STEP 4: Pay attention to the your lighting – both in your room and the blue light from your screens. Get some new eye swag or take enough breaks to let your eyes rest! Or you can even do some eye relaxing exercises

KEEP YOUR NECK MOVING | EXERCISES AND STRETCHES FOR GAMING HEADACHES

Alright we’ve worked on our environment, now we need to ensure we keep the muscles and joints around our neck move well and have enough strength to manage the prolonged periods of gaming.  As I mentioned above stiffness occurs as a result of prolonged positioning with poor posture which can cause irritation of the neck joints and nerves leading to headaches. We need to start by addressing how well the muscles and joints around our neck move then develop the muscles surrounding the midback and neck to ensure you are able to maintain prolonged sitting positions without overstressing your body and causing headaches!

The table below is split into three stretches and three activation/strengthening exercises. Start with the stretches then perform the strengthening exercises.

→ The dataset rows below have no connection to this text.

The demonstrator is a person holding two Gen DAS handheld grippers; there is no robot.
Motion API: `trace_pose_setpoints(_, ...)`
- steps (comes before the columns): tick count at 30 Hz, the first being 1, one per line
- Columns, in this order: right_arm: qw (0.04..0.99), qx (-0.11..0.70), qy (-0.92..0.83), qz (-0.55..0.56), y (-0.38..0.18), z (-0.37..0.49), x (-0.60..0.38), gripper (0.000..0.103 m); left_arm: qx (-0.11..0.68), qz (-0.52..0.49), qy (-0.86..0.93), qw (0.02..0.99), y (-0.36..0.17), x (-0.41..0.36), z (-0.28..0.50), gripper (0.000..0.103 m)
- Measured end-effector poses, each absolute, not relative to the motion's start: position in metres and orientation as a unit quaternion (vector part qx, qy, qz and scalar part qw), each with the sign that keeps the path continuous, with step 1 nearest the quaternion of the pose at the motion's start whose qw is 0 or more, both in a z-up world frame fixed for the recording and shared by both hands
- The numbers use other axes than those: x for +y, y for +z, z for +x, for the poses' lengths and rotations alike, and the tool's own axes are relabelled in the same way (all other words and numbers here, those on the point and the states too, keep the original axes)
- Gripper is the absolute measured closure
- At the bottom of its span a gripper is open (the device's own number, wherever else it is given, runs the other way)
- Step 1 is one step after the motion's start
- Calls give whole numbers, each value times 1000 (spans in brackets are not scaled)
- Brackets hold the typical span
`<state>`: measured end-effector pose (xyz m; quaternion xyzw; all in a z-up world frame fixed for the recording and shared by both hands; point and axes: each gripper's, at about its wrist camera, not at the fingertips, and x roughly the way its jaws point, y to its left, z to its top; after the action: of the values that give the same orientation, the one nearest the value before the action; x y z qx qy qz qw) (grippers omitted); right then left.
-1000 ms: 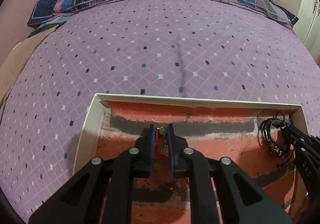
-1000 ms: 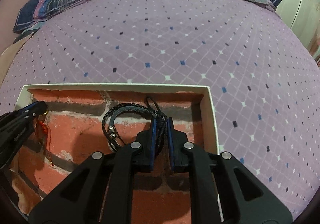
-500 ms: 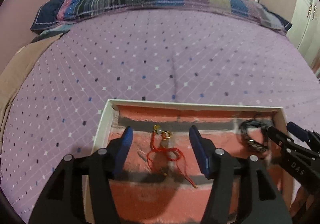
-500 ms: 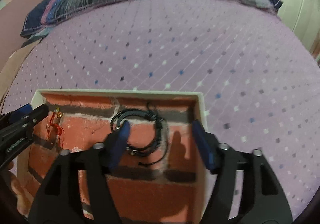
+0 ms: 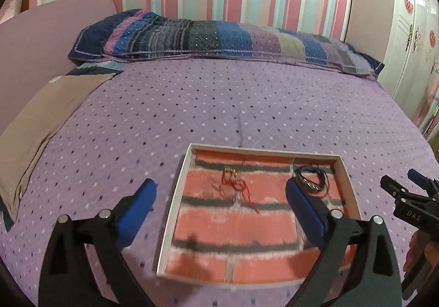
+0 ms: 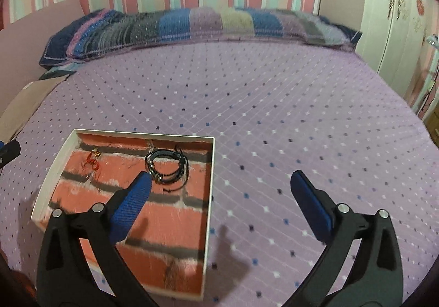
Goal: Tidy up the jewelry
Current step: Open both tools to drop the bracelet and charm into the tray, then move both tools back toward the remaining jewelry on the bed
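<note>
My left tongs (image 5: 219, 205) and right tongs (image 6: 219, 197) have just been opening and gape wide, holding nothing. A red-cord charm (image 5: 237, 183) and a black braided bracelet (image 6: 167, 167) lie apart inside the white box (image 6: 210, 183) on the bed (image 6: 274, 101). Placing looks finished; next, I judge, find any remaining piece.

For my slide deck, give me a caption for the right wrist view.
Open right gripper above white brick-lined tray holding black braided cord bracelet and red string charm.
</note>
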<state>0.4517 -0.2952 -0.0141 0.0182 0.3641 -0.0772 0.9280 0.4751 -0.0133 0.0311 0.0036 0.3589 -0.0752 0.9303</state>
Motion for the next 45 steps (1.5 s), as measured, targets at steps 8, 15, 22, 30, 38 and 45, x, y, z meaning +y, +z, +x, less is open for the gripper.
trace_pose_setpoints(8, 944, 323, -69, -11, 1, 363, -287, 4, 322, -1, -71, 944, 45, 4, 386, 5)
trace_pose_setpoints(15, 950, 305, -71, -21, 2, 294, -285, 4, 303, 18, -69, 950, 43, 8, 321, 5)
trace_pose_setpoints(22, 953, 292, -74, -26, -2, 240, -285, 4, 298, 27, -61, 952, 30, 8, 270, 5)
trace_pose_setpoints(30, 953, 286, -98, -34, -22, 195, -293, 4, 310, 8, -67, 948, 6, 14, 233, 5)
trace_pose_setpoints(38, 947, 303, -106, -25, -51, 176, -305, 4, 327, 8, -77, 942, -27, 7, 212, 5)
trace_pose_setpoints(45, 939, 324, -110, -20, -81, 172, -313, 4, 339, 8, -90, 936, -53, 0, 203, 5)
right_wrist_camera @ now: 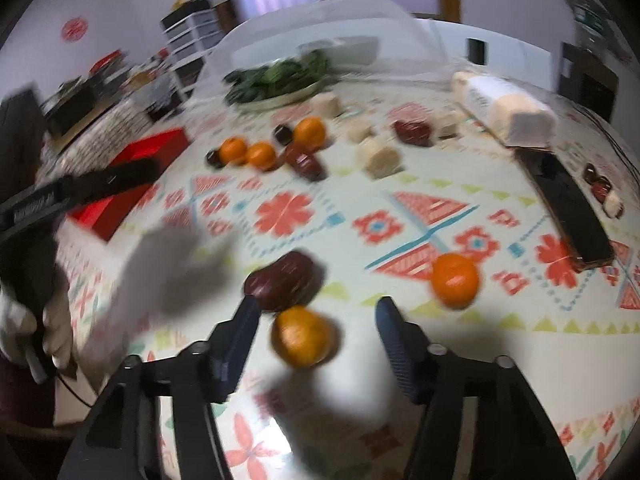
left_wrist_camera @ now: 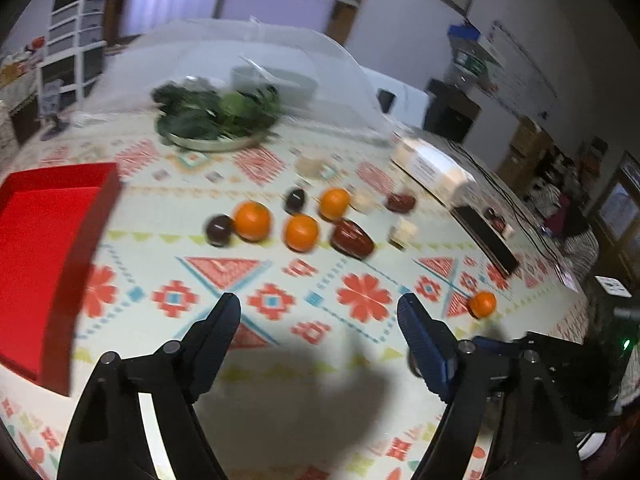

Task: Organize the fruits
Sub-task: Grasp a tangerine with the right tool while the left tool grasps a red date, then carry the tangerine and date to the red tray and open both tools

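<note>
- The right tongs (right_wrist_camera: 314,312) stand part open with an orange (right_wrist_camera: 305,336) lying between the two fingers, nearer the left finger; blur hides whether either pad touches it, and I judge it not yet gripped.
- Just beyond that orange, touching or nearly touching it, lies a dark red fruit (right_wrist_camera: 285,281), its long axis slanting up toward the right of the view, one end close to the left fingertip.
- A second orange (right_wrist_camera: 455,279) sits on the desk (right_wrist_camera: 400,184) off to the right of the right tongs, clear of both fingers.
- The left tongs (left_wrist_camera: 319,307) are wide open and hold nothing; only patterned cloth lies between the fingers.
- The red tray (left_wrist_camera: 48,240) lies to the left of the left tongs, so that hand is the nearer one to it, while the right hand is the nearer one to the close fruits.
- Farther out, straight ahead of the left tongs, a cluster waits: three oranges (left_wrist_camera: 253,221), two dark round fruits (left_wrist_camera: 219,230) and an oblong dark red fruit (left_wrist_camera: 352,238) with its long axis slanting down to the right.
- In my judgement the coming move turns on the near orange sitting off-centre toward the left finger of the right tongs.
- Beyond the cluster stands a plate of greens (left_wrist_camera: 216,120).
</note>
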`<move>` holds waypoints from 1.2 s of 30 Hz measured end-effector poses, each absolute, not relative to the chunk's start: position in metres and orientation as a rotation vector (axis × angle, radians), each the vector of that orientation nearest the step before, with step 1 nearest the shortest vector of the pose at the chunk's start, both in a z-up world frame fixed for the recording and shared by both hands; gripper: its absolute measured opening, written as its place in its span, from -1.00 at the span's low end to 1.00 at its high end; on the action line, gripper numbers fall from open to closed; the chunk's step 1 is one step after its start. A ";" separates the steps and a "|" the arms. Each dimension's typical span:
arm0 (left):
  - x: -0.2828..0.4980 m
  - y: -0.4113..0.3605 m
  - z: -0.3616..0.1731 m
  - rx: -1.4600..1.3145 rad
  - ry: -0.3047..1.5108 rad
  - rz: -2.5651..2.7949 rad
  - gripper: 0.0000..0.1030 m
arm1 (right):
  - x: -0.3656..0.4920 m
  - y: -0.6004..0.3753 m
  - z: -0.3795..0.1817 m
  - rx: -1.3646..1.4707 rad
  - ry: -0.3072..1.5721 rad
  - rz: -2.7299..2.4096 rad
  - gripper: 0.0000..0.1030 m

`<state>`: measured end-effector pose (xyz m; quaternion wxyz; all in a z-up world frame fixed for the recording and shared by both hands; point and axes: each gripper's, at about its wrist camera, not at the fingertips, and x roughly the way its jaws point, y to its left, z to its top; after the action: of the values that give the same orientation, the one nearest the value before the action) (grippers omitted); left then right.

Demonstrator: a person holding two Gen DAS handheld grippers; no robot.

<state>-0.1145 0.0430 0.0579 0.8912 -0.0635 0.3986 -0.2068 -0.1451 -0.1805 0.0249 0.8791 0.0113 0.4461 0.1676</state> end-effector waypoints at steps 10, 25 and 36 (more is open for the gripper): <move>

Stretching and Neck Mobility

Postural Control and Deep Neck Strength

Upper Trapezius Stretch

Peter Pan with Chin Tuck

Neck Towel Mobilization

Quadruped+ Chin Tuck with Rotation

Mid Back Extension with Cervical Extension

Wall Posture with DNF Focus

 

STEP 5: Perform mobility and posture/deep neck strengthening exercises to ensure the neck joints and nerves to not become irritated to cause headaches!

WRAPPING IT UP – TENSION-TYPE HEADACHE, THE STRESS GAMING HEADACHE

Wow that was alot to go over. Let’s wrap this all up for you guys. You guys made it to this page because you are dealing with a stress-based headache. The source of the headache are the nerves along the brainstem becoming oversensitized due to stress. The cause of this headache is primarily due to mental & physical stress in addition to your environment (posture, ergonomics, lighting), neck mobility and postural muscle endurance/control. To help with this headache follow the steps we talked about!

STEP 1: Identify your stress triggers. Start a headache diary to figure out how you can prevent the stressful situations and adopt some relaxation habits like meditation.

STEP 2: Neutral Positioning of the neck: Chest up, Chin Tucked, Shoulders Back

STEP 3: Adjust your monitor and gaming chair to the right distance and height to allow yourself to maintain the neutral posture mentioned above

STEP 4: Pay attention to the your lighting – both in your room and the blue light from your screens. Get some new eye swag or take enough breaks to let your eyes rest! Or you can even do some eye relaxing exercises (linkout)

STEP 5: Perform mobility and posture/deep neck strengthening exercises to ensure the neck joints and nerves to not become irritated to cause headaches!

Just some other last thoughts – things like lack of sleep and poor nutrition in addition to other poor health habits can lead to these types of headaches as well so really think holistically in how you can approach your headaches.